RAW DATA:

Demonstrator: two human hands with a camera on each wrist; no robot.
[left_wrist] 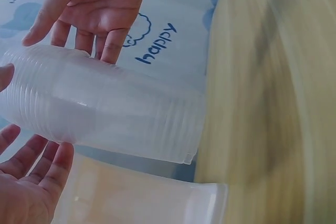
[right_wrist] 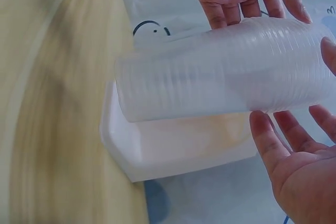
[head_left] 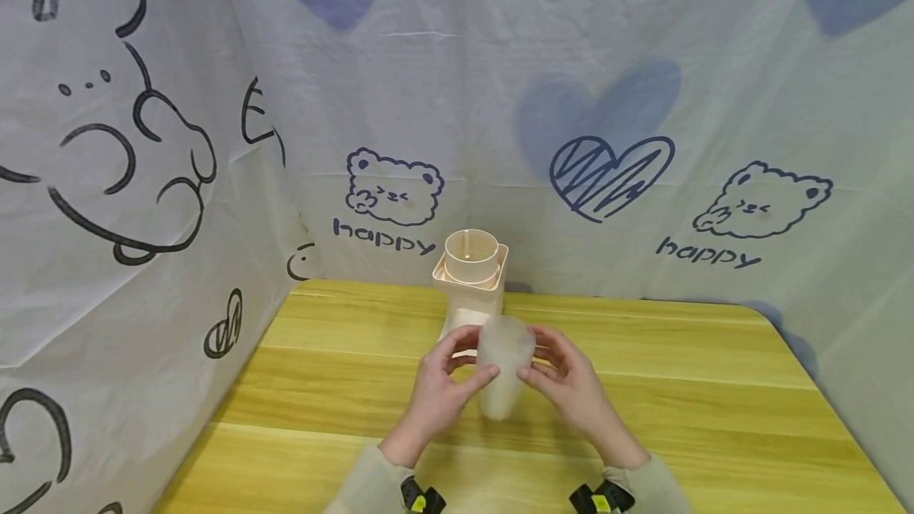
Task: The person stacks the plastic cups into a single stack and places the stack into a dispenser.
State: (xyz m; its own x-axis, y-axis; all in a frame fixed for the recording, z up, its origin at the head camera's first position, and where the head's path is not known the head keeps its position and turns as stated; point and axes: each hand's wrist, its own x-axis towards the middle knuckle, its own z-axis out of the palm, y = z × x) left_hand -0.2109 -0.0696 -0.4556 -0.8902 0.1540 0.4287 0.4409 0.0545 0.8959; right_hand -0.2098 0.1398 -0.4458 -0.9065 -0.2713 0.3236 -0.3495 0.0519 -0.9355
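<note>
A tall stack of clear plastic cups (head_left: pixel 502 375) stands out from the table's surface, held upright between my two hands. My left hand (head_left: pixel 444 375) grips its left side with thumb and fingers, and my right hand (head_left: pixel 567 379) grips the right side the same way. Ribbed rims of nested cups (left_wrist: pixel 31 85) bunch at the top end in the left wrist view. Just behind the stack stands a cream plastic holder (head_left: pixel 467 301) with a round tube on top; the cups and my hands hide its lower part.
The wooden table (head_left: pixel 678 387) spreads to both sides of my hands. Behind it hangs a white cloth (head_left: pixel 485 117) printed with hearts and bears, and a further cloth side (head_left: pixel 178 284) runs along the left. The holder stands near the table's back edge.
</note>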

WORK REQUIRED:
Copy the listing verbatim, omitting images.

SOLUTION TO THIS PROBLEM:
Demonstrator: two human hands with a camera on each wrist; no robot.
[left_wrist] 
[right_wrist] 
[head_left] 
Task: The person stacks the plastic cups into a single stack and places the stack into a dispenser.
State: (xyz m; its own x-axis, y-axis; all in a frame fixed for the recording, z up, its origin at the head camera's first position, and where the head's path is not known the head keeps its position and turns as stated; point and axes: each hand's wrist, its own x-axis towards the middle knuckle, its own z-axis out of the palm, y = z × x) left_hand -0.2109 -0.0696 -0.4556 -0.8902 0.1540 0.4287 0.4409 0.0545 0.8959; right_hand -0.2098 0.1398 -0.4458 -0.9065 -0.2713 0.3236 -0.3495 0.0519 -0.9355
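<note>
A tall stack of clear plastic cups (head_left: pixel 502 375) stands out from the table's surface, held upright between my two hands. My left hand (head_left: pixel 444 375) grips its left side with thumb and fingers, and my right hand (head_left: pixel 567 379) grips the right side the same way. Ribbed rims of nested cups (left_wrist: pixel 31 85) bunch at the top end in the left wrist view. Just behind the stack stands a cream plastic holder (head_left: pixel 467 301) with a round tube on top; the cups and my hands hide its lower part.
The wooden table (head_left: pixel 678 387) spreads to both sides of my hands. Behind it hangs a white cloth (head_left: pixel 485 117) printed with hearts and bears, and a further cloth side (head_left: pixel 178 284) runs along the left. The holder stands near the table's back edge.
</note>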

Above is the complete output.